第12話
「ともかく、その紹介屋に会うことになる」
所長がとにもかくにも行って来いという、有無を言わせない姿勢で命令する。警視総監も会いたくはない人物らしく、4人で行くことを伝えた。ここで警視総監は別の仕事があるということで退室し、それから所長が続ける。
「紹介屋は何か土産の一つでも持っていくのが良いだろう。何がいいかは君らに任せる。それと、くれぐれも彼といざこざを起こすなよ。しりぬぐいするのはごめんだからな」
「分かっていますよ所長。自分も何年も付き合ってるやつですから……」
半分以上嫌だという気持ちが出てきているのが分かるが、それでも情報屋というのは貴重だ。それもそこまで精通している人物というのは、そうそういるものではない。そうなると相手の機嫌を損ねて情報をもらえなくなるということのほうが、後々苦労が増すのは分かる。
「では解散。また報告をしてくれ」
「はい所長、失礼します」
上司ということで敬礼をし、緒方を先導として所長室から退室する。少し背伸びをする根来の横を歩く放出が、緒方に聞いた。
「で、お土産ってどんなのを持っていくの。地方銘菓?」
「そうだな、焼き菓子詰め合わせとかなら喜ぶかもな。だが、もう候補は決まっているんだ。やつのところに行く前にその店に寄るぞ」
歩きつつ、スマホを取り出す。

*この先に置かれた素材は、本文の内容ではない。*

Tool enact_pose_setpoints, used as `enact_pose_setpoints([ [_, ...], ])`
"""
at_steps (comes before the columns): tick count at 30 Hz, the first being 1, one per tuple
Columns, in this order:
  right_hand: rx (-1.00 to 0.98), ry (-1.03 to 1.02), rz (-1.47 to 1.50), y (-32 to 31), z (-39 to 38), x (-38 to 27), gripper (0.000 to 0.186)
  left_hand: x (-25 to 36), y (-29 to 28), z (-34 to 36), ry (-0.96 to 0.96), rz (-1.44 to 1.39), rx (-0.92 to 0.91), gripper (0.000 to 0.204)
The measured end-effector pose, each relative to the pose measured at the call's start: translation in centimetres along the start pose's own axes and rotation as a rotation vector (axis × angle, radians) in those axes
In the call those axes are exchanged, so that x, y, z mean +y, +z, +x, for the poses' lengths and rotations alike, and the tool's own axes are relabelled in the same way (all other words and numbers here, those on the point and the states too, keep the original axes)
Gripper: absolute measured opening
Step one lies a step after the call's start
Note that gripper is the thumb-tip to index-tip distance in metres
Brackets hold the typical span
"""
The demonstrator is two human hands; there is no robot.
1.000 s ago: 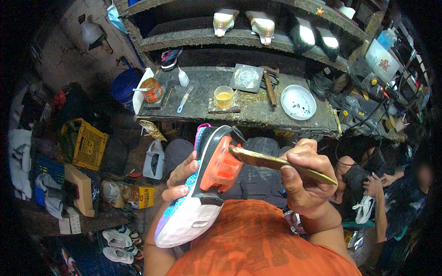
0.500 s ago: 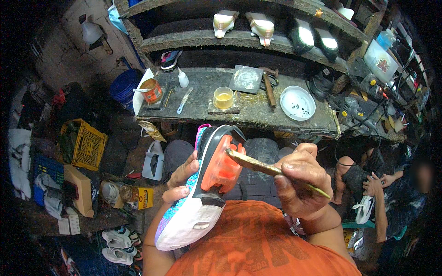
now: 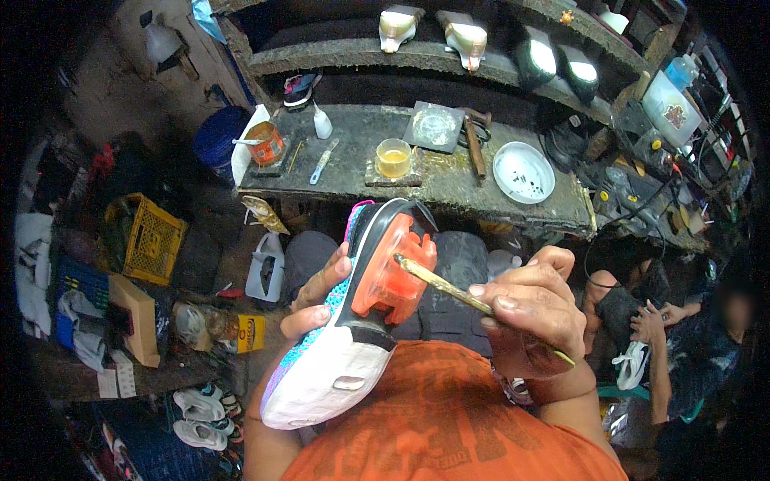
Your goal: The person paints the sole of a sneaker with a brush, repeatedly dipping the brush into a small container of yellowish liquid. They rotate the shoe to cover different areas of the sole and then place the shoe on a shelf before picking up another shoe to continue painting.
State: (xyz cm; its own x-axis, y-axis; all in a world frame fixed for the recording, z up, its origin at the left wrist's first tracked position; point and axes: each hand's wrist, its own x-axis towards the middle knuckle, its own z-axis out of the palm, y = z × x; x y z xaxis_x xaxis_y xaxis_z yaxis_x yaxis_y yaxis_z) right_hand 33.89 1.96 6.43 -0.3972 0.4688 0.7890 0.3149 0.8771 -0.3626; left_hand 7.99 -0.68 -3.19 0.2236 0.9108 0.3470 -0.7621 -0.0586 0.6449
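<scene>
My left hand (image 3: 315, 298) is closed around a sneaker (image 3: 325, 381) with a blue and purple knit upper, held sole up and tilted with its heel away from me. The front of its sole is white. An orange-red plastic piece (image 3: 389, 276) with cut-outs covers the heel half, edged by a black strip. My right hand (image 3: 533, 317) pinches a thin brush (image 3: 445, 284) with a worn yellowish handle. Its dark tip touches the orange-red piece or sits just over it; I cannot tell which.
On the workbench (image 3: 353, 128) beyond stand a cup of amber liquid (image 3: 393, 164), an orange can (image 3: 267, 148), a knife (image 3: 324, 162), a hammer (image 3: 475, 148) and a white bowl (image 3: 521, 184). Shoe lasts (image 3: 464, 40) line the shelf. A person (image 3: 682, 321) holding a white shoe sits at right.
The brush tip has shifted slightly down the orange-red piece and the handle has turned a little. The sneaker has moved slightly; the view has shifted too.
</scene>
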Motion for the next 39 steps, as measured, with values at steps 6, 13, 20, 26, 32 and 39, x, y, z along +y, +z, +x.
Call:
enact_pose_setpoints([
  [6,-0.106,-0.061,0.067,-0.2,-0.1,-0.2,0.030,-0.6,-0.7,0.4,0.052,-0.008,-0.068,0.071],
  [13,-0.060,-0.010,0.022,-0.3,-0.1,-0.2,0.025,0.4,-0.1,0.6,-0.072,-0.061,-0.056,0.070],
  [20,-0.124,-0.032,0.020,-0.7,-0.2,-0.3,0.027,-0.8,-1.6,0.9,0.018,0.001,-0.149,0.069],
  [26,-0.086,0.055,0.096,-1.0,0.0,0.2,0.028,0.5,-0.2,2.0,-0.195,-0.234,-0.055,0.070],
  [32,0.098,0.152,0.161,-1.2,0.5,1.8,0.027,1.0,2.4,5.5,-0.545,-0.428,0.118,0.080],
  [39,0.026,0.131,0.102,-0.9,0.6,1.4,0.029,1.8,1.9,4.3,-0.576,-0.452,0.128,0.086],
])
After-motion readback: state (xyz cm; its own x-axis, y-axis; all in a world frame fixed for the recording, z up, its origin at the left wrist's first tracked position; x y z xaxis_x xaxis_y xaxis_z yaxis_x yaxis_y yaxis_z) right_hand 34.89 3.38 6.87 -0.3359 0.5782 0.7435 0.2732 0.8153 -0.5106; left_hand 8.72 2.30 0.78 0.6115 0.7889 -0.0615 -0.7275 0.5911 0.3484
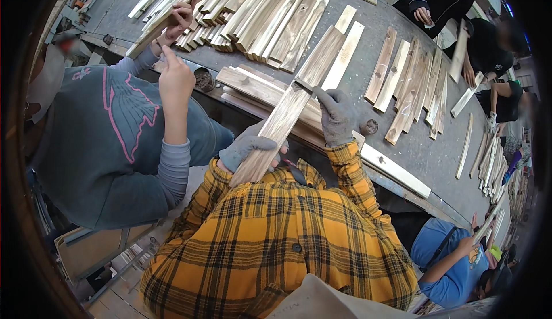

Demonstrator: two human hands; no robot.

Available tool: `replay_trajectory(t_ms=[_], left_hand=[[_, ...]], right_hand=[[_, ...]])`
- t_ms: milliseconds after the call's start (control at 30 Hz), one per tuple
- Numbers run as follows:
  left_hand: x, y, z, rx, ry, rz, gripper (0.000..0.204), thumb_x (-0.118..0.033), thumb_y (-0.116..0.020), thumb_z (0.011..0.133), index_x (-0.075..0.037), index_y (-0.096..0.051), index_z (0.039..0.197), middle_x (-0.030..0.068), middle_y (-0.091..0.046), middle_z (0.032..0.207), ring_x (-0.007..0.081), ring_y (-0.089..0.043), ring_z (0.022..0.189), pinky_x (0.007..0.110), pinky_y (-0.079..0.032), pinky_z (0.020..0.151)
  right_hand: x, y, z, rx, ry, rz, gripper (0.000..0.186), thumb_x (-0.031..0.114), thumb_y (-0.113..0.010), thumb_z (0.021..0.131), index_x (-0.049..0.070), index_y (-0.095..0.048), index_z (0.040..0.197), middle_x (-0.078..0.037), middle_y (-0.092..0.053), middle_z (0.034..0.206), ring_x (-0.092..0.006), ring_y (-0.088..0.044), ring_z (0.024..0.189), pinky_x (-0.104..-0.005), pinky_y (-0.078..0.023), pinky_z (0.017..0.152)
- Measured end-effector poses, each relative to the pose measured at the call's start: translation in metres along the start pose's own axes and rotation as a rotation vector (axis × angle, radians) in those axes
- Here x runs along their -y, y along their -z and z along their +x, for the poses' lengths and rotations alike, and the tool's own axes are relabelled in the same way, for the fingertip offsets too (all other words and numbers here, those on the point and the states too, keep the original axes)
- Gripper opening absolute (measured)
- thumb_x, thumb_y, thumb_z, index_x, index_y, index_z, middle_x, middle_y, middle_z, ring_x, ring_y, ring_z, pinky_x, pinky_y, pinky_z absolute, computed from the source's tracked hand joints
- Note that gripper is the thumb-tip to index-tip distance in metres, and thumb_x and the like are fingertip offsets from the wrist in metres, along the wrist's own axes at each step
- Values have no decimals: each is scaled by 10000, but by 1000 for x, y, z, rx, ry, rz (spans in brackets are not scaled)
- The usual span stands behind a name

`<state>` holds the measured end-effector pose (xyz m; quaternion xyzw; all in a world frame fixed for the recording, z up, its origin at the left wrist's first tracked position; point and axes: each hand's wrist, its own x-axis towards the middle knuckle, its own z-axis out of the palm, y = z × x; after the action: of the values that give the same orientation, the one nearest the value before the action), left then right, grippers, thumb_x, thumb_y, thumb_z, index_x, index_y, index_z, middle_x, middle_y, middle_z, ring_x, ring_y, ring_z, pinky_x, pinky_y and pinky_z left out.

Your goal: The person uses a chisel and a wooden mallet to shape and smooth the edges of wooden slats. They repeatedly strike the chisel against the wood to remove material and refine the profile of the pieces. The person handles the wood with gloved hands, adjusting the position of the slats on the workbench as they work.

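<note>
A long wooden board (276, 123) with brown grain slants away from my chest and out over the table. My left hand (247, 148), in a grey glove, is closed around its near end from the left side. My right hand (335, 115), also gloved in grey, grips a putty knife (303, 85), whose blade lies across the board's face about midway along; the handle is mostly hidden in the fingers. Just right of that hand stands a small round tub (369, 126) of brown paste. More boards (250, 83) lie stacked under and beside the held one.
The grey worktable (345, 60) carries a large row of boards (259, 14) at the far left and another group (414, 83) at right. At my left a person (109, 129) holds a board; a second tub (204, 79) is near them. Other people work at the right.
</note>
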<state>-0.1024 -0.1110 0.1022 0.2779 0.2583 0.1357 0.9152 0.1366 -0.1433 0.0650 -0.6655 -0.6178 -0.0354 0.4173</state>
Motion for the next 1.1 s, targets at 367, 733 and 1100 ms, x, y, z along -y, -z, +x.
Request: replay_trajectory(t_ms=[367, 733, 1100], left_hand=[[-1, 3, 1, -11, 15, 34, 534, -98, -629, 831, -4, -399, 1304, 151, -601, 933, 198, -656, 646, 264, -561, 500], [1, 6, 1, -22, 19, 8, 532, -69, -618, 837, 1, -393, 1315, 154, -606, 938, 203, -662, 638, 270, -572, 492], [7, 14, 1, 41, 15, 3, 580, -76, -641, 838, -5, -365, 1343, 176, -590, 952, 208, -668, 642, 260, -597, 508]], right_hand=[[5, 1, -10, 36, -52, 137, 324, 51, -664, 772, 216, -715, 1046, -18, -630, 827, -216, -624, 725, -336, -505, 614], [18, 2, -9, 34, -92, 302, 260, 67, -692, 777, 186, -727, 1006, -37, -636, 818, -221, -632, 730, -329, -502, 605], [-8, -7, -3, -40, 4, 99, 248, 57, -711, 763, 175, -732, 980, -28, -650, 824, -215, -629, 743, -320, -502, 626]])
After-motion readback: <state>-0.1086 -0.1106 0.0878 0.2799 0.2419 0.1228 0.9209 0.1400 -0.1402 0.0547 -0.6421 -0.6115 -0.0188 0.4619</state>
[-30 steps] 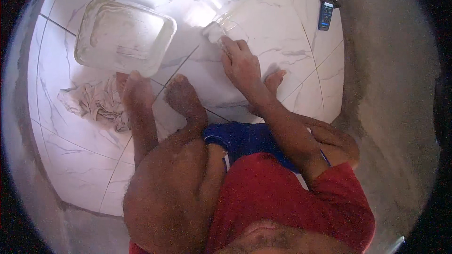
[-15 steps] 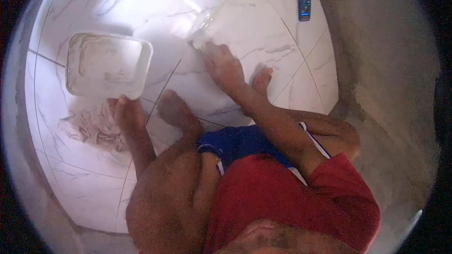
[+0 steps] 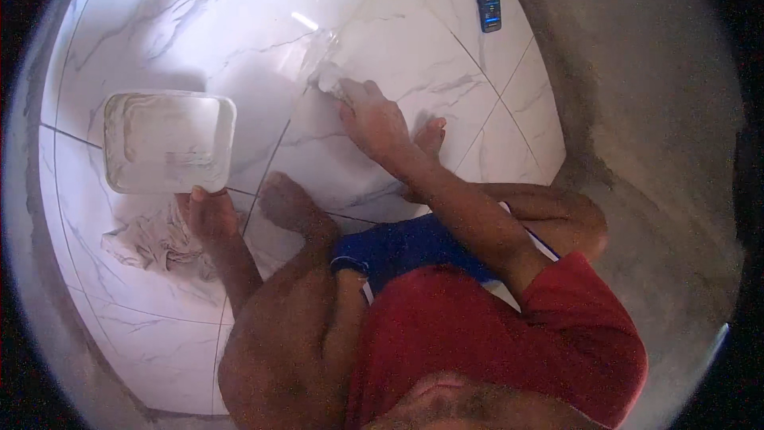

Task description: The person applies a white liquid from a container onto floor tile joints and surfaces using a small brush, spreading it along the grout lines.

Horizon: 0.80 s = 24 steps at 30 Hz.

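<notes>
My left hand (image 3: 211,213) grips the near edge of a translucent white rectangular plastic container (image 3: 163,185), its thumb on the rim. The open side shows, and the container is raised over the floor with its inside tilted toward me. The fingers beneath it are partly hidden. Right of it, my right hand (image 3: 372,115) is closed on a clear, shiny plastic thing (image 3: 322,52) with a whitish part at the fingertips. Blur and glare hide its exact kind. A crumpled beige cloth (image 3: 151,243) lies on the floor beside my left hand.
White marble-look tiles (image 3: 247,0) with grey veins and dark joints cover the floor. A dark handheld device (image 3: 489,6) with a lit screen lies at the far right. A bare grey wall (image 3: 637,111) rises on the right. My bare feet (image 3: 288,203) rest between my hands.
The view has turned slightly, shifting the floor things in the picture. The container now sits lower and more level in view. Both hands keep their holds.
</notes>
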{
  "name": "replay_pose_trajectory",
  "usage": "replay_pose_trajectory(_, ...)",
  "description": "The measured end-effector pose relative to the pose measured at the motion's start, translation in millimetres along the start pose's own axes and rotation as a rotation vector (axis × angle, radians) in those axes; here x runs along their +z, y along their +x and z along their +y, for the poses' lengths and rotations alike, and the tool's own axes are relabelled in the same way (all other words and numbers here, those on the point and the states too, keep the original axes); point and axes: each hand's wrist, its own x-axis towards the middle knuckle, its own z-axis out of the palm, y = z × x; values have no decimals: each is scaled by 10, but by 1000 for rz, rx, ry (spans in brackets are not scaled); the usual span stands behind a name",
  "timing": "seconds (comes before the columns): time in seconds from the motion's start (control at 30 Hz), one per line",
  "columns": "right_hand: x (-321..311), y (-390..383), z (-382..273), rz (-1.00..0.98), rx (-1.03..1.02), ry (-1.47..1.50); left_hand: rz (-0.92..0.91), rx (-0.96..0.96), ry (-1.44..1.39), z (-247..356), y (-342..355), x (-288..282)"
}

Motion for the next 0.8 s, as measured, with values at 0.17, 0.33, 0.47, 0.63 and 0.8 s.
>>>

そしてエレベーターを待つ間にサクッと調べていた。
「一つ、質問しても」
「ああ、なんだ」
根来が緒方に聞いた。
「情報屋て、普通は裏切り者の扱いを受けると思うんだけど、どうして殺されたりしないの」
「彼は特別でな、金を積めば万人に平等に情報や人を紹介してくれる。その人の資産状況や交友関係なんかも知り尽くしている可能性も高い。つまりは、彼が死ねば損をする人が必ず自分の身内にも一人はいるっていうことだ。特に情報をもらいたいと思うような警察や警吏、暴力団の組織にはな」
「自分が死んだら情報が手に入らなくなるから自分を殺さないてことですか。どんな情報網ですか、それ」
「さあな。やつの全貌を知るのはやつ自身以外いない。CIAやKGB、手野武装警備もかなわないほどの情報を持っているていう噂だからな。殺そうとも思いはしないさ」
そんな人に会いに行くと考えると、少し身震いをしてくる根来と放出だった。